I wish it was that easy emotionally and spiritually. Heh.

A Typical Lesson

This is really tough.
You say I'm in a foolish
Argument. I say
I exist. That's wrong.
I say then I don't. You say
I'm still wrong headed.
Why should I trust this?
You say I don't have to do
Anything. That's when
I go ballistic
But I won't let go my hold.

Then you say let go.

February 11, 2009 3:40 PM


  1. This one hits home although I know it was not for me. Thanks for the momentum

  2. Letting go is the hardest part, especially when the fall is into the unknown.

  3. To "let go" does not mean to stop caring, it means I can't do it for someone else.

    To "let go" is not to cut myself off, it's the realization I can't control another.

    To "let go" is not to enable, but to allow learning from natural consequences.

    To "let go" is to admit powerlessness, which means the outcome is not in my hands.

    To "let go" is not to try to change or blame another, it's to make the most of myself.

    To "let go" is not to care for, but to care about.

    To "let go" is not to fix, but to be supportive.

    To "let go" is not to judge, but to allow another to be a human being.

    To "let go" is not to be in the middle arranging the outcomes, but to allow others to affect their own destinies.

    To "let go" is not to be protective, it's to permit another to face reality.

    To "let go" is not to deny, but to accept.

    To "let go" it not to nag, scold or argue, but instead to search out my own shortcomings, and correct them.

    To "let go" is not to adjust everything to my desires but to take each day as it comes, and cherish myself in it.

    To "let go" is not to criticize and regulate anybody but to try to become what I dream I can be.

    To "let go" is not to regret the past, but to grow and live for the future.

    To "let go" is to fear less, and love more.

    Christopher, I found this 'poem' in a book: "Codependency: Breaking Free from the Hurt and Manipulation of Dysfunctional Relationships" by Pat Springle many years ago and have carried it around with me in my billfold ever since.
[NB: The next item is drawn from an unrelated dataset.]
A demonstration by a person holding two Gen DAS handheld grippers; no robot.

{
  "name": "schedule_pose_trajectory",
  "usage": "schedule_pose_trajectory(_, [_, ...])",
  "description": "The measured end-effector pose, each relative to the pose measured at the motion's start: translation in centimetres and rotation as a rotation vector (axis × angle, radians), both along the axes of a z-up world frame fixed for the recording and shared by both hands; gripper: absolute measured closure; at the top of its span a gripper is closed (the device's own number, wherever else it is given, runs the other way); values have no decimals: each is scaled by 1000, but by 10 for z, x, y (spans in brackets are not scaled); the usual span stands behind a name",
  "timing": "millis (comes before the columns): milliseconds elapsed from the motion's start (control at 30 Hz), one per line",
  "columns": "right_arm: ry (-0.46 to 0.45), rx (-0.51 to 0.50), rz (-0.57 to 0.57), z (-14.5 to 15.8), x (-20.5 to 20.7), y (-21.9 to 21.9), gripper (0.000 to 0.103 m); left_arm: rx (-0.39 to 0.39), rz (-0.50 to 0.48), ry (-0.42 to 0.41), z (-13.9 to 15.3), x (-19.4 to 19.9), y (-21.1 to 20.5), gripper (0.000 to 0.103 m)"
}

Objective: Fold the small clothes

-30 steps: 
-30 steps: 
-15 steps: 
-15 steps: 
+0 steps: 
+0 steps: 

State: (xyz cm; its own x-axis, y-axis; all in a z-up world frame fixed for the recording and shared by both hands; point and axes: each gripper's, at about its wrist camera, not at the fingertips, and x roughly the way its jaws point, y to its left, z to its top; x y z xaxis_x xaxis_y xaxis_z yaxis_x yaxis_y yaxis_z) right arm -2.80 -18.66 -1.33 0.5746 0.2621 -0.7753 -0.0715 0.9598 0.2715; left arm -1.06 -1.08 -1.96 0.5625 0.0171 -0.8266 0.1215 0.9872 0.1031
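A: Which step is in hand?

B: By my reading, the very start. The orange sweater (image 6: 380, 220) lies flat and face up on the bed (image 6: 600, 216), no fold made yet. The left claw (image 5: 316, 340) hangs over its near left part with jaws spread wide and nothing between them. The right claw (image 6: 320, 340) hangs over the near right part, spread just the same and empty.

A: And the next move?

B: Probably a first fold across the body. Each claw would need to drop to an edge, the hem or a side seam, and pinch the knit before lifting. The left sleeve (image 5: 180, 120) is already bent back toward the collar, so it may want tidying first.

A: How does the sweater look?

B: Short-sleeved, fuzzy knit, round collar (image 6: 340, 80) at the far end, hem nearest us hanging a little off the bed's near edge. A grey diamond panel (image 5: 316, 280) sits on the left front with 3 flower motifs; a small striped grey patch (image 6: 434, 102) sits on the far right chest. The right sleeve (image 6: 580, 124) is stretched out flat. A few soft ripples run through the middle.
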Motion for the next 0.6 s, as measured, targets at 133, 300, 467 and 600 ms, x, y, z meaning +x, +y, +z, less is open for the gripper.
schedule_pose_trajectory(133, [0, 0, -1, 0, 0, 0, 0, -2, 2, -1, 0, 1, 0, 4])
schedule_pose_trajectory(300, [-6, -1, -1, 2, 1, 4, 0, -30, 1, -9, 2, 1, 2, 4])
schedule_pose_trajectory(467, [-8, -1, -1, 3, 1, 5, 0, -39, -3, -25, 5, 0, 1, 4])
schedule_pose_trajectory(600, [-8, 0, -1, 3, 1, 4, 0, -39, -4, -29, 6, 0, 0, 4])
The wisdom it contains is priceless. Great post. Blessings!

  4. Oh my, falling backward. One of my worst fears. One of my only nightmares. And then right behind you use the word trust. Oh my. Years ago I attended a week training where I climbed to the top of a telephone pole and stood up and then jumped to the next place, of course in a harness. One of the things that became clear to me at that place was how much I did not trust, I could not fall backward from a platform on high into the waiting arms of my team members who were strangers to me. I "failed" that test but it in fact was good for me.

  5. hi christopher!!!

    i like Marion's poem also

    in the midst
    of a dive
    i can totally
    let go, while holding on
    on my way up
    to the surface
    of the water
    i will sometimes
    find myself still grasping
    if i'm lucky
    i am free
    out of the pool
    like a dolphin
    which is me

  6. Wow. I leave the playpen untended and look what happens. I have been otherwise engaged with run around chores. I guess there are a few folk in the world with this letting go issue.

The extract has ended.